**What to do**. Your answer must be only the lines below from the one containing "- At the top" through the one containing "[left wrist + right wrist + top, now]", copied exactly, with the pictures left out.
Information provided: Begin
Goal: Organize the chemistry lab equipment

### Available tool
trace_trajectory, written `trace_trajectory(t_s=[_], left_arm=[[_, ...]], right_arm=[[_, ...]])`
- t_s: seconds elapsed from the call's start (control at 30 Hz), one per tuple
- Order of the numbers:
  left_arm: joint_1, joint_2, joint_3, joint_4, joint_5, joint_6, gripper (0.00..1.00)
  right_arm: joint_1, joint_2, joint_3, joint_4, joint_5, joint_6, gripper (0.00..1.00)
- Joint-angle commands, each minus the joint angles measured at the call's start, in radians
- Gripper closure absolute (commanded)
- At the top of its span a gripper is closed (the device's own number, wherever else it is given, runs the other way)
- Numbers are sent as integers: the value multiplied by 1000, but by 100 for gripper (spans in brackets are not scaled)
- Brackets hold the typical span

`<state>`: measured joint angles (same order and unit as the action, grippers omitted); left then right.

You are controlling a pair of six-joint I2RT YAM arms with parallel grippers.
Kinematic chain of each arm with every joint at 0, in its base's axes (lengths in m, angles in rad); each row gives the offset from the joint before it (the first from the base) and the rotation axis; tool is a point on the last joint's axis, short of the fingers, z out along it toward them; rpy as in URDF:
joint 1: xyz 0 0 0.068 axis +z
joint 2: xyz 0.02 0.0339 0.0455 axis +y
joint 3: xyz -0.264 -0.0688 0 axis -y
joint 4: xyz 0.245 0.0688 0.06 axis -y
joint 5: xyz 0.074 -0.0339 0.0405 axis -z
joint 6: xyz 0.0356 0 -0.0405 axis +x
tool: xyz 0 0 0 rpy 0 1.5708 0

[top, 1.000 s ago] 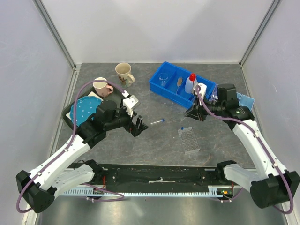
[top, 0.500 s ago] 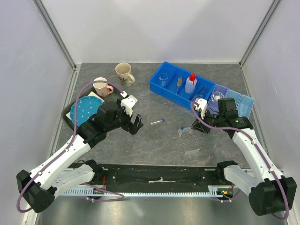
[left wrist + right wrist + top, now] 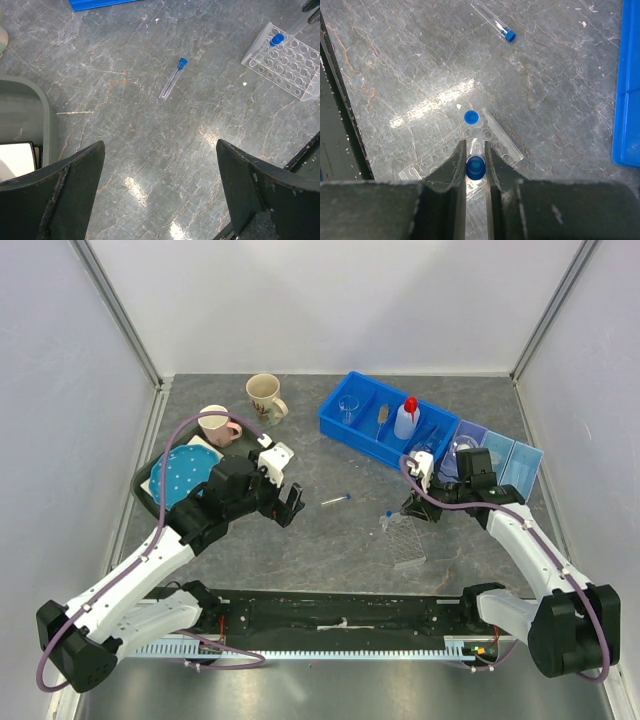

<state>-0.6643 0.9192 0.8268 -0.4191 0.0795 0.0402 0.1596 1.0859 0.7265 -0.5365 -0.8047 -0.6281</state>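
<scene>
The right pincer (image 3: 475, 155) grips a blue-capped tube (image 3: 475, 167) just over the tube rack (image 3: 501, 146), probably above a free hole. Next up: lower it straight in. The left pincer (image 3: 160, 190) sits wide open, empty.

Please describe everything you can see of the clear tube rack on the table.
The rack is a low rectangular piece of clear plastic with rows of round holes. It lies on the grey table. One blue-capped tube stands in a corner hole; the other holes look empty. The right claw holds a second tube just above it; whether they touch is unclear.
</scene>
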Motion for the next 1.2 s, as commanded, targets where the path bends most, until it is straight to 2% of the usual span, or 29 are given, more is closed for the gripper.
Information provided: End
**Answer box**.
- At the top of its span a gripper is closed (the device's own number, wherever else it is given, runs the other way)
- Numbers are sent as integers: the value multiplied by 1000, but by 100 for gripper (spans in brackets are not scaled)
- Brackets hold the typical span

`<state>`: measured joint angles (same order and unit as the action, grippers omitted); left then right.

You are controlling a pair of six-joint I2RT YAM arms with parallel grippers.
Kinematic chain of each arm with every joint at 0, in its base's axes (lengths in m, angles in rad); each row gives the offset from the joint before it (the first from the base) and the rotation axis; tool is a point on the last joint's axis, short of the fingers, z out along it toward them; rpy as in URDF:
joint 1: xyz 0 0 0.068 axis +z
joint 2: xyz 0.02 0.0339 0.0455 axis +y
joint 3: xyz -0.264 -0.0688 0 axis -y
joint 4: xyz 0.245 0.0688 0.06 axis -y
joint 5: xyz 0.074 -0.0339 0.0405 axis -z
joint 6: xyz 0.0356 0 -0.0405 axis +x
tool: xyz 0 0 0 rpy 0 1.5708 0

[top, 1.000 s ago] 
[top, 0.500 s ago] 
[left wrist + right wrist + top, now] 

The required output has now been supplied.